The Middle Place

Excerpt from The Middle Place by Kelly Corrigan

I recently came across this video by Kelly Corrigan, who was diagnosed with Stage III breast cancer in August 2004, just days before her oldest daughter turned three.

Her family was surrounded with support and kindness for months, carrying her through eight cycles of chemotherapy, a lumpectomy and two months of radiation. The meaningful and creative ways her friends found to support her was the inspiration for this site.

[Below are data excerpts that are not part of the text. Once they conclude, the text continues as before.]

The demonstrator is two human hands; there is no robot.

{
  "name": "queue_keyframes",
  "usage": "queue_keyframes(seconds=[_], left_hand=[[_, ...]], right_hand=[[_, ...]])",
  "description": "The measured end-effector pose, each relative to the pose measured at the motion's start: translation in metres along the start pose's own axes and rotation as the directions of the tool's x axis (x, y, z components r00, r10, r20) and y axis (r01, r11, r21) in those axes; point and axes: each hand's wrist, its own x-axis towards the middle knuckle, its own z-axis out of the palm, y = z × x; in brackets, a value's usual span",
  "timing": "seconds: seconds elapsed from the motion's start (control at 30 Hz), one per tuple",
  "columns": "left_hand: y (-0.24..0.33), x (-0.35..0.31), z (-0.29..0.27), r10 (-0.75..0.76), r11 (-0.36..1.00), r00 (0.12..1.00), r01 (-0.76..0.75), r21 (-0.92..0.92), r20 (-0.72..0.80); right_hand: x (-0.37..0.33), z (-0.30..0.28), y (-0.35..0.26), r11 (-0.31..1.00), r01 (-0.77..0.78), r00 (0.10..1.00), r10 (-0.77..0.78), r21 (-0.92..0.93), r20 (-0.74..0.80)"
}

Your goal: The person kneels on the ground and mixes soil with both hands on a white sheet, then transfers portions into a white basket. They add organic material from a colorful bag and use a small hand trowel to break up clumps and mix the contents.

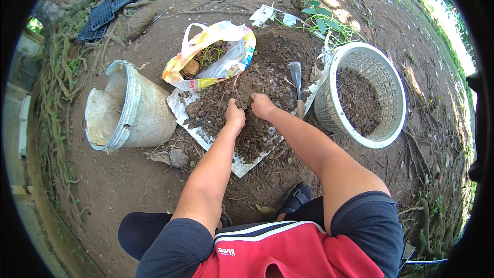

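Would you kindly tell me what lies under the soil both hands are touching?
A white sheet shows along parts of the edge of the soil; the rest beneath is covered and cannot be seen.

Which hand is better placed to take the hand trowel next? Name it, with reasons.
The right hand, likely: it is at the soil just left of the hand trowel, whose tan handle lies beside the right forearm. The left hand is farther, with the right hand between.

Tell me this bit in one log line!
left hand: touching loose soil | right hand: touching soil | hand trowel: on soil, right of hands | white plastic basket: soil inside
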Motion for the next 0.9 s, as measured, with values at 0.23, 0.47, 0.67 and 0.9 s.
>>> queue_keyframes(seconds=[0.23,0.47,0.67,0.9], left_hand=[[-0.024,0.008,-0.003,0.036,0.986,0.999,-0.033,0.162,-0.018],[-0.026,-0.003,-0.03,0.091,0.939,0.983,-0.031,0.342,-0.161],[-0.029,0.013,-0.038,-0.245,0.951,0.953,0.272,0.149,-0.177],[-0.014,0.024,-0.025,-0.493,0.822,0.865,0.497,-0.279,0.087]], right_hand=[[0.001,-0.01,0.005,0.998,-0.06,0.997,0.059,0.024,0.05],[0.018,-0.024,0.029,0.997,-0.021,0.996,0.015,0.073,0.09],[0.032,-0.017,0.053,0.828,-0.476,0.873,0.485,0.297,0.049],[0.018,-0.002,0.047,0.597,-0.568,0.818,0.488,0.566,0.306]])
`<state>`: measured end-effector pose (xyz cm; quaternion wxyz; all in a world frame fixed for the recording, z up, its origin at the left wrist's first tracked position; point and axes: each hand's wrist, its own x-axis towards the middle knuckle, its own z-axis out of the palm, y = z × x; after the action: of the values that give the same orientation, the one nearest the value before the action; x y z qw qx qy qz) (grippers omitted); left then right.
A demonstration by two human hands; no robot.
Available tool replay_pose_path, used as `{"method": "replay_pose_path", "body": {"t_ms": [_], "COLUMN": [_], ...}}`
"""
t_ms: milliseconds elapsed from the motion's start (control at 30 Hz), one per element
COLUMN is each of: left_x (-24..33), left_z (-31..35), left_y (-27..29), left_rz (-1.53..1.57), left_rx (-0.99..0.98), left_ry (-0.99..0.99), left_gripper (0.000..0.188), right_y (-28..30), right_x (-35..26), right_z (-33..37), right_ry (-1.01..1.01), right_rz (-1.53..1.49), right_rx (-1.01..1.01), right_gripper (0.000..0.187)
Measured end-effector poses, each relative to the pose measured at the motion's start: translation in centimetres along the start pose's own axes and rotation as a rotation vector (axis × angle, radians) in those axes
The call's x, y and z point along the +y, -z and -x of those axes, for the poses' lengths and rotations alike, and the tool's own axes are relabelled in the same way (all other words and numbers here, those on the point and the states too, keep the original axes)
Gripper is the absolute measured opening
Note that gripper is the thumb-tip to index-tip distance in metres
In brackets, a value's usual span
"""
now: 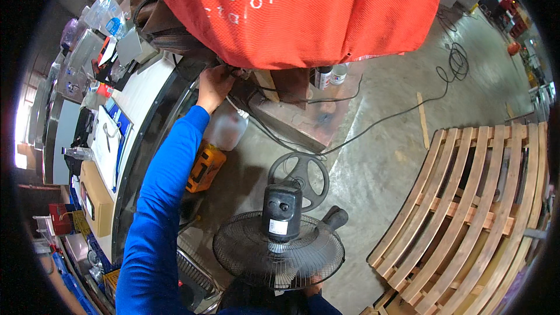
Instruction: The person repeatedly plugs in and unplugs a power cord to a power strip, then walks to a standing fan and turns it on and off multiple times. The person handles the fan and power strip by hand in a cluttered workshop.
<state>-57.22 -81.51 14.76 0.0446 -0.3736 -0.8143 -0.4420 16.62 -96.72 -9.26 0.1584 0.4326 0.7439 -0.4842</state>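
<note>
My left hand (214, 86) is stretched forward in a blue sleeve, closed at a cluster of dark cables below the hanging red cloth (315, 23). What its fingers hold is hidden. A white plug (242, 114) dangles on a cord just below that hand. Close to me stands a black fan (283, 213), its wire cage facing my body and its round base on the floor beyond. My right hand (315, 287) shows only in small part at the cage's near edge; its fingers are hidden behind the wires.
Left of my arm runs a worktable (143, 96) with papers, a cardboard box (96, 198) and plastic containers. Below its edge sits an orange-yellow container (205, 166). Wooden pallets (461, 198) lie at right. A black cable (385, 118) trails over the floor. Bottles (338, 74) stand under the cloth.
</note>
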Motion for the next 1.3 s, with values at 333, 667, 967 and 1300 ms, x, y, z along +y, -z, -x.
{"method": "replay_pose_path", "body": {"t_ms": [333,667,967,1300], "left_x": [3.3,4.6,-0.9,7.8], "left_z": [0.0,-3.8,-5.1,-1.5], "left_y": [5.1,4.2,3.6,6.3], "left_rz": [-0.128,0.122,0.397,0.260], "left_rx": [-0.356,-0.025,-0.110,-0.383], "left_ry": [0.232,0.361,0.476,0.848], "left_gripper": [0.039,0.034,0.053,0.037], "right_y": [1.6,0.5,2.7,4.8], "right_x": [0.2,0.6,-3.0,-4.1], "right_z": [0.1,-0.8,-0.4,-0.2], "right_ry": [0.032,0.043,-0.149,-0.232], "right_rz": [0.403,0.492,0.410,0.317], "right_rx": [-0.148,-0.055,0.036,-0.160], "right_gripper": [0.060,0.064,0.054,0.055]}}
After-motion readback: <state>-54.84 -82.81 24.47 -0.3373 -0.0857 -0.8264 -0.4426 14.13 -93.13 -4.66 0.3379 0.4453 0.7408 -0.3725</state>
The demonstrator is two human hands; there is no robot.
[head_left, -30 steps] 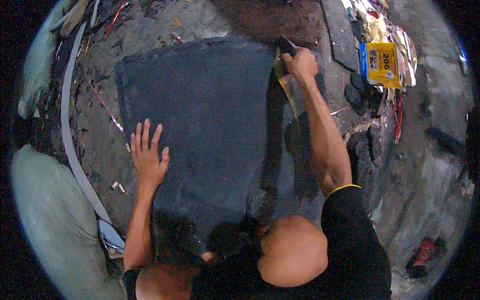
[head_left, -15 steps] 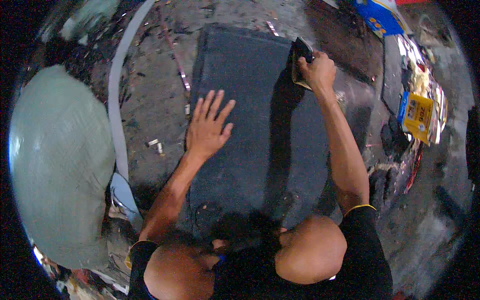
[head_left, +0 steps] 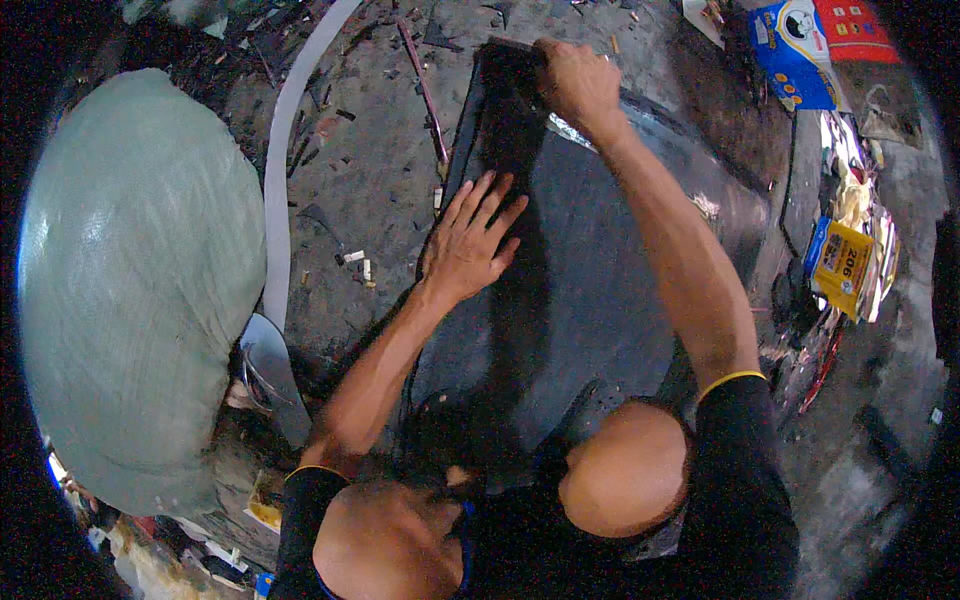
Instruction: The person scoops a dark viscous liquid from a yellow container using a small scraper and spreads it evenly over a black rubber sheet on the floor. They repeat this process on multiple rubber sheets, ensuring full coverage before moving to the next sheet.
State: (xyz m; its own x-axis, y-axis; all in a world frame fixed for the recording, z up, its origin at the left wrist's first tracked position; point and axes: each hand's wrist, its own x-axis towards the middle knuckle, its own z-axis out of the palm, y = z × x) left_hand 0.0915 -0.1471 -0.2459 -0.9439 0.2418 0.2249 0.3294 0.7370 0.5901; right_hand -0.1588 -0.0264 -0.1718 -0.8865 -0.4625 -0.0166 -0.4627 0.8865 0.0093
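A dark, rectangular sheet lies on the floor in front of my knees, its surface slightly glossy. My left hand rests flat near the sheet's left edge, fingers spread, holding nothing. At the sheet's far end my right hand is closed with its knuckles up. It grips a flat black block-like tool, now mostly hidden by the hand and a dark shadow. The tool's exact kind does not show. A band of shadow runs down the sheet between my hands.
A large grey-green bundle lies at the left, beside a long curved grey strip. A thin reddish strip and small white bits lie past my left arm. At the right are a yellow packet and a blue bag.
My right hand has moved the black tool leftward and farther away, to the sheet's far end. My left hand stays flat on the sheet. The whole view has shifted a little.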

In this video Kelly reads a wonderful piece about friendship, and how we women can        all support each other through thick and thin. You don’t have to have had experience of cancer to appreciate this video. I  pass it on in celebration of all women and friendship.  http://www.caringcommunity.org/helpful-resources/models-research/kelly-corrigan-author-breast-cancer-survivor/  
 
It was a total shock to the system when: At thirty-six, Kelly Corrigan had a marriage        that worked, two kids and a weekly newspaper column.  Yet Kelly still saw herself as the daughter of garrulous charmer George Corrigan.   She was living in the Middle Place – comfortably wedged between her adult duties and her parents’ care. But Kelly is shoved into coming-of-age when she finds a lump in her breast – and gets the diagnosis no one wants to hear.  When George, too, learns he has late-stage cancer,  it was Kelly’s turn to look after the man who’d always taken care of her – and to take the leap and grow up.    Image result for the middle place kelly corrigan
  In her bestselling memoir, The Middle Place, Ms. Corrigan alternates chapters between that difficult year and flashbacks to her childhood, partially for much-needed comic relief and partially to make the point that “you don’t really grow up until you learn to live in the world without the people who made it a safe place for you.”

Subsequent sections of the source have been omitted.